> **WHAT TO WORK ON**: Below are the entries to work from; restate word for word the portion that opens with the line containing "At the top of" and closes with the line containing "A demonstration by", keeping both.

*** SUPPLIED RECORDS Section Begins ***

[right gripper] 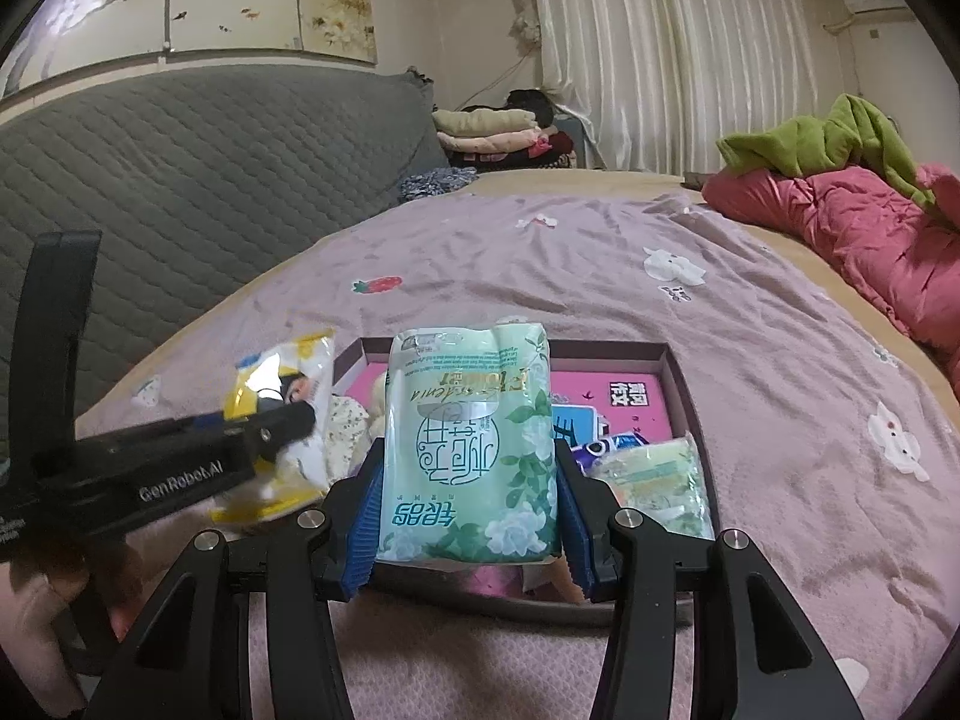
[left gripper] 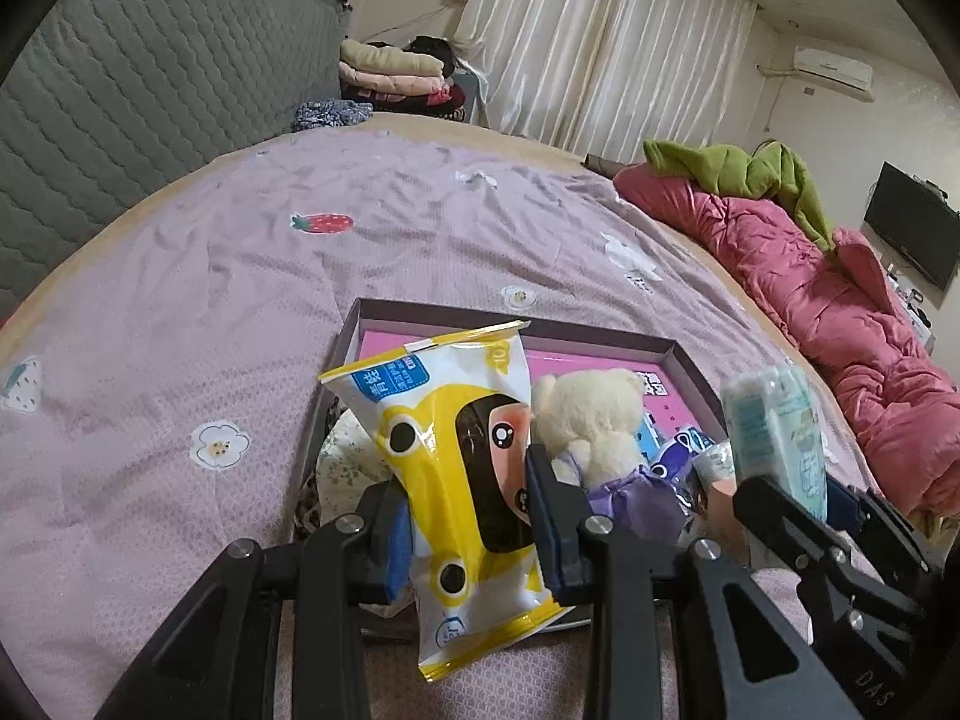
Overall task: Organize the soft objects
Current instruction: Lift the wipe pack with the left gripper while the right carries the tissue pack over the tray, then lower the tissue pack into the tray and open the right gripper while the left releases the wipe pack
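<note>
My left gripper (left gripper: 468, 498) is shut on a yellow and white cartoon tissue pack (left gripper: 456, 456), held upright above a shallow purple box (left gripper: 600, 339) with a pink floor. My right gripper (right gripper: 468, 486) is shut on a pale green floral tissue pack (right gripper: 474, 444), held upright over the same box (right gripper: 606, 351). In the box lie a cream teddy bear (left gripper: 591, 420) in a lilac dress, a floral cloth (left gripper: 351, 450) and small packets (right gripper: 654, 480). The right gripper shows at the right of the left wrist view (left gripper: 786, 480); the left gripper shows at the left of the right wrist view (right gripper: 264, 432).
The box sits on a bed with a mauve printed sheet (left gripper: 240, 300). A grey quilted headboard (left gripper: 120, 96) is at the left. A pink duvet (left gripper: 840, 324) with a green cloth (left gripper: 756, 171) lies at the right. Folded clothes (left gripper: 396, 78) are stacked at the far end.
</note>
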The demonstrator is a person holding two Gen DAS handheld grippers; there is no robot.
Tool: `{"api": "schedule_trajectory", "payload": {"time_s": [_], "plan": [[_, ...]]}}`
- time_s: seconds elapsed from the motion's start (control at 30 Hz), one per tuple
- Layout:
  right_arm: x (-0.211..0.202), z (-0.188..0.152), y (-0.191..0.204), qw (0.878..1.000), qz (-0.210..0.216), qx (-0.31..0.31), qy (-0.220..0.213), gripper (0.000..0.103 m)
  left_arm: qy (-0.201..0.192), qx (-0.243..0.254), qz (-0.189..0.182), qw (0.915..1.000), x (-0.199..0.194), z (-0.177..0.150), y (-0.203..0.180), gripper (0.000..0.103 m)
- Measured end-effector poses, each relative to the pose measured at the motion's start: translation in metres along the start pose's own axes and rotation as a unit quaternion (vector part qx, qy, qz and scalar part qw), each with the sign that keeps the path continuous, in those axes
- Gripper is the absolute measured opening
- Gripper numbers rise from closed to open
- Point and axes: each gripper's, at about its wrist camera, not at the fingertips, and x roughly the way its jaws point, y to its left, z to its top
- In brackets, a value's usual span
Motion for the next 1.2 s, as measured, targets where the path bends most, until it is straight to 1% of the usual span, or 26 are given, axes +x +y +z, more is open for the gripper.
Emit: {"api": "schedule_trajectory", "payload": {"time_s": [0.23,0.57,0.77,0.87,1.0,1.07,1.2], "plan": [[0.011,0.003,-0.002,1.0,-0.007,0.001,0.004,0.052,0.02,0.005,0.004,0.9998,0.011,-0.002,-0.001,0.034],[0.013,0.01,-0.007,1.0,-0.013,0.002,-0.002,0.052,0.034,0.006,0.01,0.9993,0.02,-0.002,0.0,0.034],[0.027,0.002,-0.005,0.999,-0.007,0.003,0.047,0.052,0.042,0.006,0.012,0.999,0.024,-0.002,0.001,0.034],[0.029,-0.001,-0.003,0.999,-0.005,0.002,0.052,0.052,0.044,0.007,0.011,0.999,0.026,-0.002,0.001,0.034],[0.022,0.001,0.0,0.999,0.013,0.0,0.033,0.052,0.046,0.007,0.01,0.9989,0.027,-0.001,0.003,0.034],[0.024,0.0,0.003,0.999,0.014,-0.004,0.039,0.052,0.048,0.007,0.011,0.9988,0.027,-0.002,0.003,0.034],[0.035,-0.007,0.003,0.998,0.009,0.0,0.065,0.052,0.049,0.007,0.01,0.9987,0.028,-0.002,0.004,0.034]]}}
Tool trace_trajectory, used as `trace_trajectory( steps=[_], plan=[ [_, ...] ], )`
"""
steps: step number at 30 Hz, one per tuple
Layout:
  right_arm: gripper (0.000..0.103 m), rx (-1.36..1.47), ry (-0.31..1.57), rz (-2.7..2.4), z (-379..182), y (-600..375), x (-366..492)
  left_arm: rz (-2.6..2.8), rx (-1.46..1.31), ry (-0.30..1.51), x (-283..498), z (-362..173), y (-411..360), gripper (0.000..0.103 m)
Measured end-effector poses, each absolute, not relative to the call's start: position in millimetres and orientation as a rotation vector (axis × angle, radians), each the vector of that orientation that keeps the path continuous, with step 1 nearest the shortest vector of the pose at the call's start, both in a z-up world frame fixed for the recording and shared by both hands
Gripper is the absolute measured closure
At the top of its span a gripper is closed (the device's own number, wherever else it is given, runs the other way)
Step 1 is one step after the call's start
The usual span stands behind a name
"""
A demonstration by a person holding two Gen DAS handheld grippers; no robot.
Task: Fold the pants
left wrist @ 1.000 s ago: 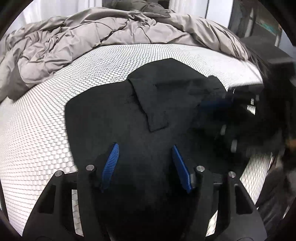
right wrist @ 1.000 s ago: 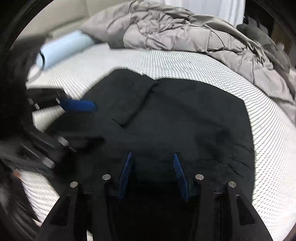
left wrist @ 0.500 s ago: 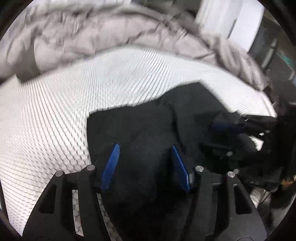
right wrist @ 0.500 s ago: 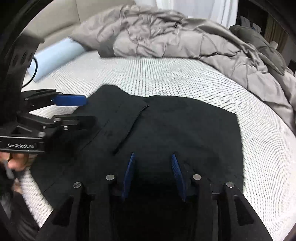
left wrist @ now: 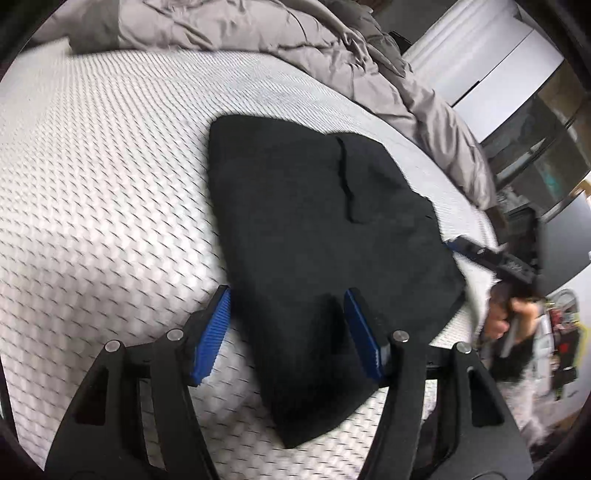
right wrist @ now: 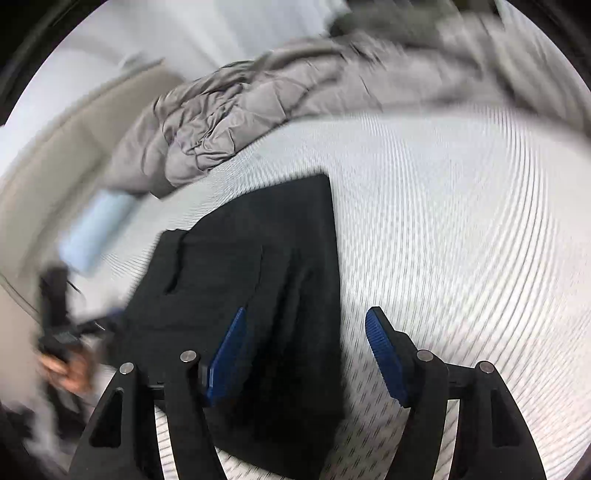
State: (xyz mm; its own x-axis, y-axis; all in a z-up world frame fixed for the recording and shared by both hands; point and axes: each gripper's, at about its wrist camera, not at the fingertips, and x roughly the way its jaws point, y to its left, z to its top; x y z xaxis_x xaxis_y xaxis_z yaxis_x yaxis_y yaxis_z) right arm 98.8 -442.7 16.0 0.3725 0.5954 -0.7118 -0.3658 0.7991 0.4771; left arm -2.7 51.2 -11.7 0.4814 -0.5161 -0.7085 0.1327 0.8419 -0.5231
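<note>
Folded black pants (left wrist: 317,236) flat on bed (left wrist: 110,206), frame centre. Left tool (left wrist: 288,328) apart, fabric between, unclamped. Right tool (right wrist: 306,350) opening, pads off the fabric.

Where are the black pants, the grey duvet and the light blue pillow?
black pants (left wrist: 314,229): left wrist view, middle of the folded cloth.
grey duvet (left wrist: 258,29): left wrist view, rumpled quilted top.
light blue pillow (right wrist: 98,229): right wrist view, blurred middle.
</note>
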Motion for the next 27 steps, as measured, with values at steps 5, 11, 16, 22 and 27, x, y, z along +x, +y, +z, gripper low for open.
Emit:
trace_trajectory(
  steps=[5, 11, 16, 22, 27],
  plan=[
    [0.035, 0.353, 1.122, 0.739, -13.7, -439.8, 103.5, -0.38, -0.489, 1.013, 9.5, -17.7, 50.8, 0.067],
    [0.074, 0.212, 0.947, 0.654, 12.5, -401.5, 99.0, -0.286, -0.451, 0.955, 40.2, -9.8, 46.8, 0.071],
    [0.056, 0.157, 1.006, 0.559, 3.4, -394.0, 116.2, -0.218, -0.325, 0.935, 32.9, -9.3, 33.8, 0.061],
    [0.043, 0.095, 0.99, 0.554, 8.8, -423.2, 93.2, -0.175, -0.138, 0.882, -8.4, 5.7, 19.1, 0.057],
    [0.04, 0.04, 0.992, 0.518, 7.6, -430.7, 77.4, -0.16, -0.134, 0.866, -28.1, 10.1, 21.5, 0.057]
  ],
)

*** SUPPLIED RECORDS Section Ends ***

> **EXPECTED ANSWER**:
At the top of its span a gripper is closed (the device's own number, wherever else it is given, runs the other way)
Step 1 is one step after the call's start
The usual span stands behind a name
"""
A demonstration by a person holding two Gen DAS handheld grippers; no robot.

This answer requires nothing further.